Your answer must contain each line of the data, copied exactly.
-- DATASET CONTENT follows --
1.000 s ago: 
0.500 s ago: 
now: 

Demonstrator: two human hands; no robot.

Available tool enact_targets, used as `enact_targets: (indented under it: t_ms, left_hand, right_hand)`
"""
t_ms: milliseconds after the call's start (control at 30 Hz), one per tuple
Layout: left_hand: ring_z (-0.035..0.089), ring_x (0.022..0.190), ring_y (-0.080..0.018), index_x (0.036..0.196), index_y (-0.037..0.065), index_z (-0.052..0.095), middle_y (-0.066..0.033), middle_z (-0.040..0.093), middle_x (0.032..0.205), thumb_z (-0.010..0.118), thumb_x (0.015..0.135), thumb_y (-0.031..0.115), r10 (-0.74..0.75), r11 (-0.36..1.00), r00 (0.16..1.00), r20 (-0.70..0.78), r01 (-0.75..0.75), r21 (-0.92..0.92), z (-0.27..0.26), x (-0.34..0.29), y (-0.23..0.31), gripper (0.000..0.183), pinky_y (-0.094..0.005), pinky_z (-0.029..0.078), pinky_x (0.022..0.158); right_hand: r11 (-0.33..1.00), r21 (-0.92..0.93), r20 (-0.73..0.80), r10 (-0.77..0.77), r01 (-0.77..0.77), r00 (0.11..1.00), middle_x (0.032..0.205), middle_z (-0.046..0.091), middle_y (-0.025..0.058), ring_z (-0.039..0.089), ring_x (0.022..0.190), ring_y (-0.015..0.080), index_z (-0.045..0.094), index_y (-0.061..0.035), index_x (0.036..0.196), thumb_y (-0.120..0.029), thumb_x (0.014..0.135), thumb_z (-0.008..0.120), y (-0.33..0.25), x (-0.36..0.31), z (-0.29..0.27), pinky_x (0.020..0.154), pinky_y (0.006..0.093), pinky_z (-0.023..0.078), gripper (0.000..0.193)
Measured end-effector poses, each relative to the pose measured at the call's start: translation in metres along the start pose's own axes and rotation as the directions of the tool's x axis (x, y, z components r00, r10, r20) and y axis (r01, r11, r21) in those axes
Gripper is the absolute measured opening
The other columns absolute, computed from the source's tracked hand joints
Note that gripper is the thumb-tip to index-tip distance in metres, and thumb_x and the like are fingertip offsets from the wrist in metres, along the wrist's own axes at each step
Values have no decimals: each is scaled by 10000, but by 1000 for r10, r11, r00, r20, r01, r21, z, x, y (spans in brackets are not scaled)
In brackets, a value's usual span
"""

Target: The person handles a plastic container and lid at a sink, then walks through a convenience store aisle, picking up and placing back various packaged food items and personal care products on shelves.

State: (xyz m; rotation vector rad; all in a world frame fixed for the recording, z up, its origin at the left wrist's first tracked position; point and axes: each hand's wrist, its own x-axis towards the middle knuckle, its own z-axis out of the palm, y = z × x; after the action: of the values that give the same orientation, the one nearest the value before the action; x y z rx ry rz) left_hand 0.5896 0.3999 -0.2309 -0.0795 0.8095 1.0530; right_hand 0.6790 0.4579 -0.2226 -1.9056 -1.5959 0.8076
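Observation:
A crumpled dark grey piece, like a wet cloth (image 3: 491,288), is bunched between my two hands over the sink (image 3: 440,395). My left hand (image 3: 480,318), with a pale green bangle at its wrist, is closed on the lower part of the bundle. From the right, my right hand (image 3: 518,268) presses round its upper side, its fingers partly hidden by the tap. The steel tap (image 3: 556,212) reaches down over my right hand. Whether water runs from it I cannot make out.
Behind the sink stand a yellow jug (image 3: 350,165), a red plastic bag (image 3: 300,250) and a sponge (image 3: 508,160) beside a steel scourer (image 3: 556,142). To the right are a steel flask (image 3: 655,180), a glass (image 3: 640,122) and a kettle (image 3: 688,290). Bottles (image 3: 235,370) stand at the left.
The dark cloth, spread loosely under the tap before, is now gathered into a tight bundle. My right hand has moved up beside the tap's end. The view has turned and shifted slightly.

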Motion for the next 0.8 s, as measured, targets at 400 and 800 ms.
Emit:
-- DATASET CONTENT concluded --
# ANSWER TO THIS PROBLEM
1.000 s ago: 
0.500 s ago: 
now: 

Demonstrator: two human hands; no robot.

Available tool enact_targets, used as `enact_targets: (indented under it: t_ms, left_hand, right_hand)`
"""
t_ms: milliseconds after the call's start (control at 30 Hz), one per tuple
Layout: left_hand: ring_z (-0.035..0.089), ring_x (0.022..0.190), ring_y (-0.080..0.018), index_x (0.036..0.196), index_y (-0.037..0.065), index_z (-0.052..0.095), middle_y (-0.066..0.033), middle_z (-0.040..0.093), middle_x (0.032..0.205), thumb_z (-0.010..0.118), thumb_x (0.015..0.135), thumb_y (-0.031..0.115), r10 (-0.74..0.75), r11 (-0.36..1.00), r00 (0.16..1.00), r20 (-0.70..0.78), r01 (-0.75..0.75), r21 (-0.92..0.92), z (-0.27..0.26), x (-0.34..0.29), y (-0.23..0.31), gripper (0.000..0.183), pinky_y (-0.094..0.005), pinky_z (-0.029..0.078), pinky_x (0.022..0.158); right_hand: r11 (-0.33..1.00), r21 (-0.92..0.93), r20 (-0.73..0.80), r10 (-0.77..0.77), r01 (-0.77..0.77), r00 (0.11..1.00), middle_x (0.032..0.205), middle_z (-0.046..0.091), middle_y (-0.025..0.058), ring_z (-0.039..0.089), ring_x (0.022..0.190), ring_y (-0.015..0.080), index_z (-0.045..0.094), index_y (-0.061..0.035), index_x (0.036..0.196), thumb_y (-0.120..0.029), thumb_x (0.014..0.135), thumb_z (-0.008..0.120), y (-0.33..0.25), x (-0.36..0.31), z (-0.29..0.27), pinky_x (0.020..0.154), pinky_y (0.006..0.093), pinky_z (-0.023..0.078), gripper (0.000..0.193)
Measured end-effector poses, each relative to the pose measured at the call's start: translation in metres along the start pose's own axes and rotation as the directions of the tool's x axis (x, y, z components r00, r10, r20) and y axis (r01, r11, r21) in those axes
Gripper is the absolute measured opening
The other columns absolute, computed from the source's tracked hand joints
Note that gripper is the thumb-tip to index-tip distance in metres, and thumb_x and the like are fingertip offsets from the wrist in metres, along the wrist's own axes at each step
Values have no decimals: each is scaled by 10000, but by 1000 for r10, r11, r00, r20, r01, r21, z, x, y (spans in brackets are not scaled)
In brackets, a value's usual span
"""

Target: The person handles a plastic container and lid at a sink, then walks through a convenience store aisle, picking up and placing back various packaged food items and personal care products on shelves.

State: (xyz m; rotation vector rad; all in a world frame fixed for the recording, z up, its origin at the left wrist's first tracked position; point and axes: each hand's wrist, its own x-axis towards the middle knuckle, its own z-axis out of the palm, y = z × x; after the action: of the values that give the same orientation, the one nearest the value before the action; x y z rx ry rz) left_hand 0.5896 0.3999 -0.2309 -0.0795 0.8095 1.0530; right_hand 0.6790 0.4579 -0.2226 -1.9056 -1.5959 0.8076
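Observation:
A crumpled dark grey piece, like a wet cloth (image 3: 491,288), is bunched between my two hands over the sink (image 3: 440,395). My left hand (image 3: 480,318), with a pale green bangle at its wrist, is closed on the lower part of the bundle. From the right, my right hand (image 3: 518,268) presses round its upper side, its fingers partly hidden by the tap. The steel tap (image 3: 556,212) reaches down over my right hand. Whether water runs from it I cannot make out.
Behind the sink stand a yellow jug (image 3: 350,165), a red plastic bag (image 3: 300,250) and a sponge (image 3: 508,160) beside a steel scourer (image 3: 556,142). To the right are a steel flask (image 3: 655,180), a glass (image 3: 640,122) and a kettle (image 3: 688,290). Bottles (image 3: 235,370) stand at the left.
The dark cloth, spread loosely under the tap before, is now gathered into a tight bundle. My right hand has moved up beside the tap's end. The view has turned and shifted slightly.
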
Motion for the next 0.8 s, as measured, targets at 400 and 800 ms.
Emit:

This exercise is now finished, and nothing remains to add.